Exercise aim →
Find every line in the listing below that includes the word "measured", then give only how many there are.

.....

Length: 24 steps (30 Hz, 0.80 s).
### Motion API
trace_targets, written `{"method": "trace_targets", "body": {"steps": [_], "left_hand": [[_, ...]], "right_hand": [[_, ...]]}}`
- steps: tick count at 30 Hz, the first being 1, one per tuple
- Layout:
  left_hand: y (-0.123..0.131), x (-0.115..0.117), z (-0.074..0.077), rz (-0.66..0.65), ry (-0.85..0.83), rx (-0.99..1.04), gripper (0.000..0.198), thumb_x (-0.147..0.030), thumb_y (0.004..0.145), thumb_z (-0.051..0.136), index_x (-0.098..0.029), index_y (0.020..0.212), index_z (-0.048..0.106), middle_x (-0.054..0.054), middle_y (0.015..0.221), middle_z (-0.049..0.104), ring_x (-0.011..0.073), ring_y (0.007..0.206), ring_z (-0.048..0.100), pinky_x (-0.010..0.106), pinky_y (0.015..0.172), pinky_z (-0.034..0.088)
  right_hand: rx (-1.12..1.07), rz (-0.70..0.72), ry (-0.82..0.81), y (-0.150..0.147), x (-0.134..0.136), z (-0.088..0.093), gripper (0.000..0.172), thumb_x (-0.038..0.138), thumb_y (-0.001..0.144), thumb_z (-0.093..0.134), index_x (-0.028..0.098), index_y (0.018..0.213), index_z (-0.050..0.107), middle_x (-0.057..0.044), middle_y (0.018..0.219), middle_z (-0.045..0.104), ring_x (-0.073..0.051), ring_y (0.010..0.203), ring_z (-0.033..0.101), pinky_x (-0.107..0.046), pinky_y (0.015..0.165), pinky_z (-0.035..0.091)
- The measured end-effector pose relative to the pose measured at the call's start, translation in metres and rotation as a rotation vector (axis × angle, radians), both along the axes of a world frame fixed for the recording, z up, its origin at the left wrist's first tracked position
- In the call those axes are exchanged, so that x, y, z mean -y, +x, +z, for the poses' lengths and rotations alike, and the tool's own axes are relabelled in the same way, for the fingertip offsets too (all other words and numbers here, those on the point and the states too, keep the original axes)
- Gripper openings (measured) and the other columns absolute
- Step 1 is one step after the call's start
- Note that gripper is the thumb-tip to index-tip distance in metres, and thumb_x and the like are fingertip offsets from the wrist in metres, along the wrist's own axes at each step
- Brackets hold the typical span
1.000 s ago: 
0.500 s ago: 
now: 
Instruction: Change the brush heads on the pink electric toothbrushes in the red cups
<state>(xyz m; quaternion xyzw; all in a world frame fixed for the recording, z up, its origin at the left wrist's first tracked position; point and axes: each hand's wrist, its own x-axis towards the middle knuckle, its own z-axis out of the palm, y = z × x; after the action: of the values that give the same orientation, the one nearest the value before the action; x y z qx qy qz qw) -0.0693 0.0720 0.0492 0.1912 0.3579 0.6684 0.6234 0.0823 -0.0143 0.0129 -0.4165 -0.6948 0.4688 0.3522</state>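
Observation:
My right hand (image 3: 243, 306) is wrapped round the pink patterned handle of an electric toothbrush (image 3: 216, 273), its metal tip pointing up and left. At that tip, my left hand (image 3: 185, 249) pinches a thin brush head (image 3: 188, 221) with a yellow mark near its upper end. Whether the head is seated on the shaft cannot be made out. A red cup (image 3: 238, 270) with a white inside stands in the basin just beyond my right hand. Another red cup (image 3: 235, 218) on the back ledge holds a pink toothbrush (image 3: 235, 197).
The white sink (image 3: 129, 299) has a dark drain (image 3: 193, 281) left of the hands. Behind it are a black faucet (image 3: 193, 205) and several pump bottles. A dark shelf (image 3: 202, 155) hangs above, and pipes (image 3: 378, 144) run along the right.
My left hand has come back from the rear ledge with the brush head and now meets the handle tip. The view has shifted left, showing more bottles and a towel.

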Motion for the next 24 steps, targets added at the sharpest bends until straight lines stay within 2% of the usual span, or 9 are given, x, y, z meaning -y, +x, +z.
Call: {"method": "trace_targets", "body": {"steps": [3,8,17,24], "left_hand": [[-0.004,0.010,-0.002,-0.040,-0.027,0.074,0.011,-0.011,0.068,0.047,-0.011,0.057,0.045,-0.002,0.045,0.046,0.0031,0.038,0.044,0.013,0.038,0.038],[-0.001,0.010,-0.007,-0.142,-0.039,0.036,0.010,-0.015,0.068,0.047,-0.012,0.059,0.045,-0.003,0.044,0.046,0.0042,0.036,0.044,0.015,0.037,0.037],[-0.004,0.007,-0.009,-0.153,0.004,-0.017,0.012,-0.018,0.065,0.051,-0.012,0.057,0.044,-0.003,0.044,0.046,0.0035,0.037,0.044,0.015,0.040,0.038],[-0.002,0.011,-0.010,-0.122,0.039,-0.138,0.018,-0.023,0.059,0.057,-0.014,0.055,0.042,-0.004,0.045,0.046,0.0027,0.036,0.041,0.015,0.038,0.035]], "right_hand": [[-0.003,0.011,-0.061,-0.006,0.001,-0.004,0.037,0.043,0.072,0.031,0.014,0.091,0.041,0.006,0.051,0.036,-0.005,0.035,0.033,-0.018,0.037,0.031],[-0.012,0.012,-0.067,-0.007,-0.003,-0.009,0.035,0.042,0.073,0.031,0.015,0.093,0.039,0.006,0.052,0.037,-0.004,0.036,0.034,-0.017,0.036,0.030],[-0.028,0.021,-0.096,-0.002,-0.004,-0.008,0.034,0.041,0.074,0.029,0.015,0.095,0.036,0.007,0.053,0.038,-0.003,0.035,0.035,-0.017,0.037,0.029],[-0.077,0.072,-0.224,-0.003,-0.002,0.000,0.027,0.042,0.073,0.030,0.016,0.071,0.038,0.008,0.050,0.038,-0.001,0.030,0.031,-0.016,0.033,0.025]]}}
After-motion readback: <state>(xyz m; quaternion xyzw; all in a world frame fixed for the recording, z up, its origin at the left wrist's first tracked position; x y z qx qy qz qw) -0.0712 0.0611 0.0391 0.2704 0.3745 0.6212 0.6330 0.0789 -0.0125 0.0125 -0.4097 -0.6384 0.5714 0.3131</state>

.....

Finished exercise →
2